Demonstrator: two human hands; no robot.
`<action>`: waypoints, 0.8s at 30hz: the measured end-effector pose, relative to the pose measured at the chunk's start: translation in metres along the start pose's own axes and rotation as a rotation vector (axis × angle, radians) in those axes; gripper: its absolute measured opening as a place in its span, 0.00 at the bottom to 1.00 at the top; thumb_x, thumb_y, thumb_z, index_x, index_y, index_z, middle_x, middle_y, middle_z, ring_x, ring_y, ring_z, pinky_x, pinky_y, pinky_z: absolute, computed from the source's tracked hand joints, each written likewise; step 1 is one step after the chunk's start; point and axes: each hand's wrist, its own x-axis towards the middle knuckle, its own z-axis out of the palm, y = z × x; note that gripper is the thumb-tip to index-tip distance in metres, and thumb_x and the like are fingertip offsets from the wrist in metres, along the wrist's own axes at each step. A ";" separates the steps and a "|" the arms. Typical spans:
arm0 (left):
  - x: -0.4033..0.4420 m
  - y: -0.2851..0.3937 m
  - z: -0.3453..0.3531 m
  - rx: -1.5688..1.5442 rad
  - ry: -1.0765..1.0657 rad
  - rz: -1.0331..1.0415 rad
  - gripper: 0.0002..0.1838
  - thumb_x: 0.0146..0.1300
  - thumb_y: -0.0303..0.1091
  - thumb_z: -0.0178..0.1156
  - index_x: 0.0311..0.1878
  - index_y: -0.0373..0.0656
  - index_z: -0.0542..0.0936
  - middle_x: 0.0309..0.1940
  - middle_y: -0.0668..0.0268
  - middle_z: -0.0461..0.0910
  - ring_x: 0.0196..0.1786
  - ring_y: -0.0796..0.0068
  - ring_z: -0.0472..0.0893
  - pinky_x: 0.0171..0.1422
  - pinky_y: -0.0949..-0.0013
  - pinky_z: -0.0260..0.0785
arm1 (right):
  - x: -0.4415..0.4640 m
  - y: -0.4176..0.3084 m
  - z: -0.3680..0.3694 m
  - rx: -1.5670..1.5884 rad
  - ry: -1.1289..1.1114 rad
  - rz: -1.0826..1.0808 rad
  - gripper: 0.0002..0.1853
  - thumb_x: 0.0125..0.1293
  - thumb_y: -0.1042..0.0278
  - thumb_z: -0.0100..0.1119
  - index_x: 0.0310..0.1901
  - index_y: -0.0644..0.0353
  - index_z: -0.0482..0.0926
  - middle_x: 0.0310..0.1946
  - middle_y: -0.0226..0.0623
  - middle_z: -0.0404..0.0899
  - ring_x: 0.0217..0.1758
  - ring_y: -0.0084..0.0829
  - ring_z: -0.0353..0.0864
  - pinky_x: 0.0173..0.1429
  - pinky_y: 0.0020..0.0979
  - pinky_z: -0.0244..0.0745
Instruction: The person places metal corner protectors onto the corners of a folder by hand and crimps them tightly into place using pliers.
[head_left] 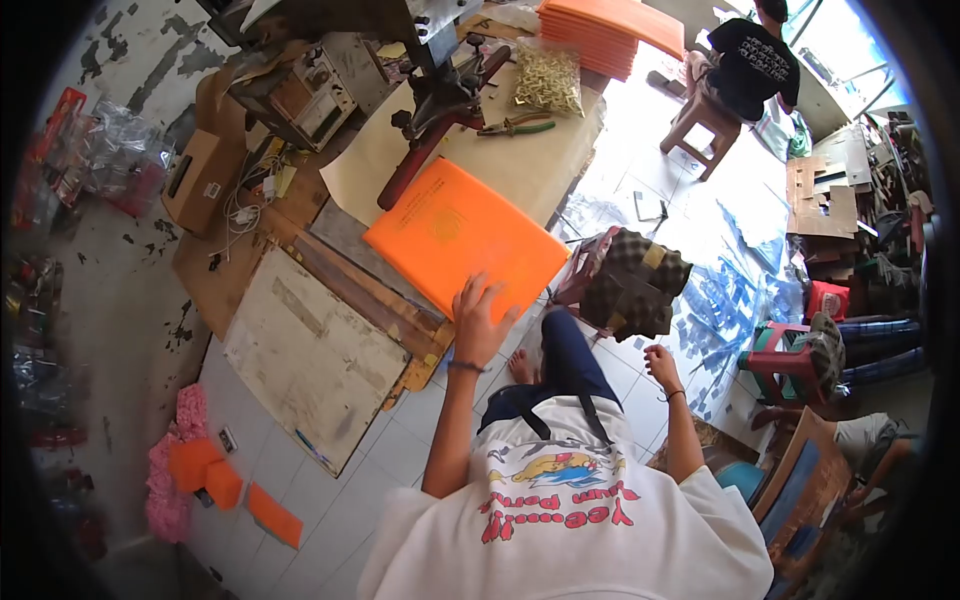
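Note:
My left hand (pixel 482 320) lies with spread fingers on the near edge of an orange folder (pixel 470 240) with a faint printed emblem. The folder rests on the workbench, its far corner beside the dark red bar (pixel 425 155) of a press. My right hand (pixel 661 368) hangs in the air to the right, over the floor; its fingers are curled loosely and nothing shows in them. A checkered cushioned stool (pixel 635 285) stands just beyond it. Green-handled pliers (pixel 517 125) and a bag of small brass-coloured pieces (pixel 547 80) lie behind the folder.
Orange folders (pixel 610 35) are stacked at the back. A control box (pixel 310 95) and a cardboard box (pixel 205 180) stand left. A worn board (pixel 310 350) extends from the bench. A person in black (pixel 755 65) sits at the back right; another person's limbs show at the lower right.

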 end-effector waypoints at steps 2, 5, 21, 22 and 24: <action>0.029 -0.013 0.025 0.145 -0.021 0.019 0.30 0.61 0.55 0.65 0.63 0.51 0.76 0.71 0.52 0.64 0.75 0.49 0.59 0.76 0.38 0.46 | 0.027 -0.007 0.007 -0.084 -0.004 0.019 0.10 0.70 0.66 0.53 0.48 0.58 0.79 0.33 0.30 0.79 0.32 0.23 0.79 0.33 0.30 0.78; 0.060 -0.018 0.044 0.281 -0.030 0.026 0.34 0.61 0.62 0.61 0.67 0.57 0.73 0.75 0.53 0.56 0.78 0.46 0.53 0.76 0.30 0.38 | 0.061 -0.027 0.016 -0.123 -0.038 0.046 0.10 0.70 0.65 0.54 0.48 0.57 0.80 0.32 0.29 0.79 0.32 0.24 0.80 0.33 0.31 0.80; 0.095 -0.014 0.060 0.427 0.024 -0.291 0.35 0.61 0.59 0.62 0.71 0.64 0.71 0.79 0.60 0.53 0.80 0.52 0.53 0.77 0.30 0.36 | 0.259 -0.045 0.022 -0.640 -0.134 0.391 0.27 0.65 0.56 0.57 0.64 0.53 0.68 0.58 0.59 0.70 0.60 0.54 0.73 0.63 0.49 0.69; 0.103 -0.015 0.065 0.423 0.058 -0.311 0.34 0.61 0.58 0.62 0.71 0.63 0.72 0.79 0.60 0.54 0.79 0.51 0.54 0.78 0.31 0.36 | 0.287 -0.061 0.016 -0.702 -0.210 0.406 0.25 0.66 0.55 0.56 0.62 0.52 0.70 0.56 0.56 0.72 0.57 0.51 0.74 0.60 0.47 0.70; 0.116 -0.008 0.065 0.424 0.090 -0.396 0.33 0.62 0.58 0.62 0.69 0.62 0.73 0.78 0.59 0.56 0.79 0.51 0.55 0.78 0.33 0.37 | 0.340 -0.114 0.003 -0.904 -0.437 0.386 0.21 0.67 0.53 0.55 0.58 0.51 0.75 0.51 0.50 0.76 0.52 0.46 0.77 0.55 0.44 0.73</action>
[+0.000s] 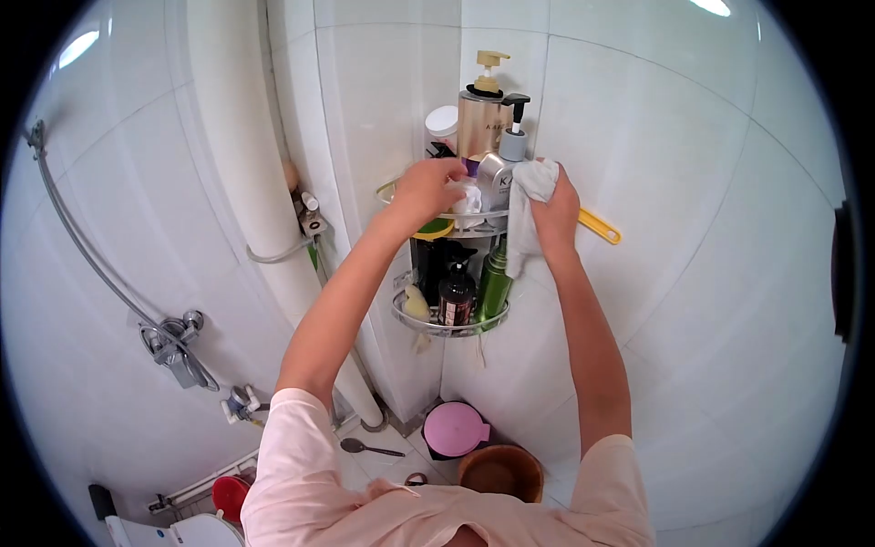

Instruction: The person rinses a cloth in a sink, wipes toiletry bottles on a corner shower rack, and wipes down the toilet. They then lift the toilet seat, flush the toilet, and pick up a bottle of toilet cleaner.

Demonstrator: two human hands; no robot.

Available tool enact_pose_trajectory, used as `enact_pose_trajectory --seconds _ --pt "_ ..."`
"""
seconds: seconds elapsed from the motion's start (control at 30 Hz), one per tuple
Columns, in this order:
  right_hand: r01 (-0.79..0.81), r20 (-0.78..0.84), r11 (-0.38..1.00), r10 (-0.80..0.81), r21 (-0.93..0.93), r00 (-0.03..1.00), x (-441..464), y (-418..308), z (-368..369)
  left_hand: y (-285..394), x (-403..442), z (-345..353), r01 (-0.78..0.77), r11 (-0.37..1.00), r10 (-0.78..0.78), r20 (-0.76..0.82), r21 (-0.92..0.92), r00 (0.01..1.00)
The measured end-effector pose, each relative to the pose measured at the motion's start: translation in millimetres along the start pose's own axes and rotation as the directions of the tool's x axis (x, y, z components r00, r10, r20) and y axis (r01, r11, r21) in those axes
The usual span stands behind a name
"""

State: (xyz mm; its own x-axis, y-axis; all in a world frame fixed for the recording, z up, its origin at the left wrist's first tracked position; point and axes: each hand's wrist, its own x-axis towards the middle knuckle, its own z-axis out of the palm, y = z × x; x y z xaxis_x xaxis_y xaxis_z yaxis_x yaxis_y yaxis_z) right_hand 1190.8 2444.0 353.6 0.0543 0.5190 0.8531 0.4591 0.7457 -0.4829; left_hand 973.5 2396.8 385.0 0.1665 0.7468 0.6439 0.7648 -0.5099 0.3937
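Observation:
A two-tier metal corner rack [451,330] hangs on the tiled wall. My left hand [427,193] reaches over its upper shelf, fingers apart, beside a crumpled white item [468,202]; whether it touches that item is unclear. My right hand [556,208] grips a white cloth [523,223], which hangs down at the shelf's right end. Between my hands stands a silver pump bottle [497,182], with a tall gold pump bottle [480,123] behind it. A white-lidded jar [442,121] is at the back left of the upper shelf.
The lower shelf holds a dark pump bottle [457,296] and a green bottle [494,287]. A yellow handle [600,226] sticks out right of my right hand. A white pipe [239,137] runs down at left. Below are a pink lid [456,428] and a brown basin [501,471].

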Motion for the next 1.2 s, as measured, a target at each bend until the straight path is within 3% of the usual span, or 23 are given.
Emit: enact_pose_trajectory --seconds 0.1,0.2,0.3,0.4,0.53,0.6,0.73,0.83,0.93,1.03,1.13,1.2 --pt "0.020 -0.022 1.000 -0.020 0.008 1.000 -12 -5 -15 -6 -6 12 -0.043 0.999 0.043 0.029 -0.012 0.999" --pt "0.247 -0.098 0.964 -0.238 0.101 0.966 -10 -27 -23 -2 -2 15 -0.046 0.998 0.044 0.039 0.047 0.998" --pt "0.414 -0.044 0.910 -0.412 0.030 0.910 -10 -51 -26 -10 7 15 -0.078 0.991 0.073 0.051 0.106 0.996" --pt "0.490 0.124 0.867 -0.478 -0.094 0.869 -15 -43 -19 -16 15 10 -0.047 0.990 0.049 -0.012 0.133 0.999" --pt "0.369 0.121 0.908 -0.351 -0.196 0.928 -40 -9 -15 -33 23 -14 -0.045 0.982 0.083 -0.202 0.183 0.976" --pt "0.289 0.096 0.954 -0.281 -0.079 0.955 -51 -5 -22 -36 21 -25 -0.017 0.987 0.055 -0.243 0.158 0.968" --pt "0.218 0.078 0.974 -0.223 0.062 0.972 -66 -14 -32 -51 20 -32 0.039 0.988 -0.082 -0.291 -0.150 0.953" --pt "0.180 0.090 0.980 -0.188 0.090 0.978 -75 -13 -35 -46 8 -34 0.011 0.998 -0.021 -0.180 -0.058 0.983" --pt "0.146 0.100 0.981 -0.159 0.127 0.982 -85 -18 -38 -17 -8 -49 0.027 0.949 0.055 -0.251 0.314 0.966" --pt "0.099 0.139 0.984 -0.120 0.146 0.983 -95 -19 -43 -23 -12 -52 -0.032 0.932 0.132 -0.257 0.360 0.957" --pt "0.066 0.153 0.983 -0.092 0.169 0.984 -106 -21 -49 -30 -15 -55 0.022 1.000 -0.023 -0.307 -0.005 0.952" --pt "0.029 0.157 0.982 -0.059 0.188 0.986 -112 -20 -51 -41 -15 -54 -0.026 0.954 -0.077 -0.328 -0.298 0.942"
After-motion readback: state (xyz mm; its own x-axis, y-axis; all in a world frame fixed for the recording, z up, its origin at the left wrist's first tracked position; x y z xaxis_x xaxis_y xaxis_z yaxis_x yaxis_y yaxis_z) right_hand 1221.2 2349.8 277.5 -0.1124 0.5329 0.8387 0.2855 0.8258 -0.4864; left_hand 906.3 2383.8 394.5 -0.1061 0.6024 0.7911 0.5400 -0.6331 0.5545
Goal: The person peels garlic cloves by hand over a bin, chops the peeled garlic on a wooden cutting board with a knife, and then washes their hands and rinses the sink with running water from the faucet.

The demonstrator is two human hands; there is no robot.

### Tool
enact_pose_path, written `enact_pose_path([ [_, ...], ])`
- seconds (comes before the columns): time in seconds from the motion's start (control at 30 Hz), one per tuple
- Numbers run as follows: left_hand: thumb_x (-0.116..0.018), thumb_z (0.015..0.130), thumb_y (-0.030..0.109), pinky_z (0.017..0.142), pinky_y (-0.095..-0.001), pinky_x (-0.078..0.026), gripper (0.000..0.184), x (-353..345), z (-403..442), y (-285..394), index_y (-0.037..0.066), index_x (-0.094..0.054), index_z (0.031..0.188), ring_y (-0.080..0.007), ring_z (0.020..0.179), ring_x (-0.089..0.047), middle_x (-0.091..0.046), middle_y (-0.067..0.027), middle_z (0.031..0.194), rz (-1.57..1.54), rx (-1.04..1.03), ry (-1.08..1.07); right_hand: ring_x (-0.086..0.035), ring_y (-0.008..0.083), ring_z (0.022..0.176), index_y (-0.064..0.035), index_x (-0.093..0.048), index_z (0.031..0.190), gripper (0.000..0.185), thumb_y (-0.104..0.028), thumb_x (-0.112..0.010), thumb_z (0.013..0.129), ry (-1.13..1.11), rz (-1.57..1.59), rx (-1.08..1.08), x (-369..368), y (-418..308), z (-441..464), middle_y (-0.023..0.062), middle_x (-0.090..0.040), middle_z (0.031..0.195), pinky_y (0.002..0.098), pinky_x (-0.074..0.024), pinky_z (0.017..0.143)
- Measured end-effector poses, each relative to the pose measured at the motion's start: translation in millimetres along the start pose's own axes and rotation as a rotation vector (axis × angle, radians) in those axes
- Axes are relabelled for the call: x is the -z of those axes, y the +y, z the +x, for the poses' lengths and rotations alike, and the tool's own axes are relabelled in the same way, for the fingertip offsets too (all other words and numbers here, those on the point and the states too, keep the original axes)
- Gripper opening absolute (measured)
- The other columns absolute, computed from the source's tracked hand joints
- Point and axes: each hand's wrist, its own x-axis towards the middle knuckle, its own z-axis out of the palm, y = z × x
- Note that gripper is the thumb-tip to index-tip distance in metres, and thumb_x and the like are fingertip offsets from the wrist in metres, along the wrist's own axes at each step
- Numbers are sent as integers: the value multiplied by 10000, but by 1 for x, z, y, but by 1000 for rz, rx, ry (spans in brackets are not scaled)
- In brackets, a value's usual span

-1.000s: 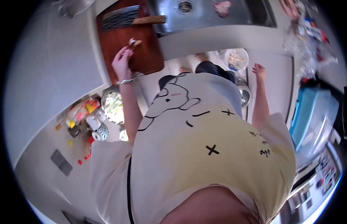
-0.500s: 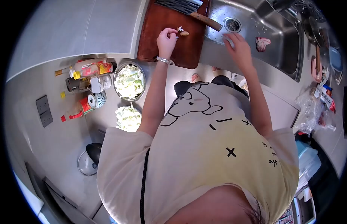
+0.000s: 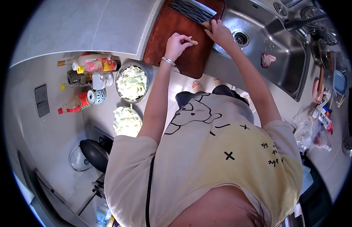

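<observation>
My left hand, with a bracelet at the wrist, pinches a small pale piece of food over the reddish-brown cutting board. My right hand is closed round the wooden handle of the cleaver. The dark, patterned blade lies across the far part of the board, and my fingers hide most of the handle. What exactly the small piece is, I cannot tell.
Right of the board is a steel sink holding a piece of raw meat. Two bowls of chopped cabbage stand at the left, beside bottles. A black pan is lower left, plastic bags at the right.
My right hand has come up from low on the right, passed the sink's near edge and taken hold of the cleaver's handle. My left hand remains at the small piece on the board.
</observation>
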Motion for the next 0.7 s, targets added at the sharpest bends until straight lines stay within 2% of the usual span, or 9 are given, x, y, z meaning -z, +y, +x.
enact_pose_path([
  [0.03,-751,686,216,598,-277,-459,177,-2,0,3,102,-716,817,-169,599,-525,-566,-53,676,9,37,42,-603,373,754,-33,-480,933,345,-335,-593,810,-9,14,9,4,1,0,186,-560,887,447,-506,636],
  [0.13,-760,659,279,603,-317,-463,242,-10,9,12,97,-721,814,-217,628,-563,-581,-92,702,-48,85,69,-608,367,747,-32,-482,923,344,-351,-569,826,-42,43,16,21,8,-3,187,-601,839,449,-500,635],
  [0.2,-762,651,309,604,-326,-464,263,-16,17,22,73,-705,754,-230,630,-571,-589,-104,707,32,176,129,-610,365,735,-33,-484,916,339,-352,-562,832,-64,42,-1,34,15,-7,181,-621,794,452,-495,633],
  [0.23,-762,648,325,604,-331,-465,281,-18,20,26,62,-697,724,-237,632,-575,-592,-110,710,70,223,158,-607,378,705,-34,-482,905,335,-353,-557,838,0,63,41,36,20,-12,181,-618,749,458,-488,622],
  [0.33,-763,646,324,603,-347,-465,304,-21,22,30,48,-642,689,-241,638,-570,-578,-107,719,81,290,251,-603,381,689,-36,-483,897,333,-355,-557,842,-98,48,-22,56,30,-25,180,-614,750,460,-484,607],
  [0.53,-696,729,213,592,-366,-458,189,-22,3,17,59,-605,790,-246,645,-559,-546,-96,746,128,222,236,-600,368,658,-46,-470,907,315,-344,-555,849,-131,30,104,75,61,-67,170,-607,748,453,-473,561],
  [0.57,-668,753,182,599,-370,-458,133,-23,-2,14,64,-610,775,-247,644,-557,-552,-96,738,124,257,252,-599,367,653,-49,-468,915,313,-344,-552,851,-149,30,119,78,62,-73,168,-607,749,451,-472,557],
  [0.7,-685,741,162,574,-338,-457,128,-29,-27,9,46,-635,762,-220,580,-540,-554,-91,682,126,243,408,-596,363,639,-57,-467,946,308,-343,-543,857,-198,-1,185,81,65,-82,159,-607,752,448,-471,551],
])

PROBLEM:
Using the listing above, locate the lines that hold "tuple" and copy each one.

PROBLEM SOLUTION:
seconds: seconds elapsed from the motion's start (control at 30 Hz), one per tuple
- seconds (comes before the columns): time in seconds from the motion's start (control at 30 Hz), one per tuple

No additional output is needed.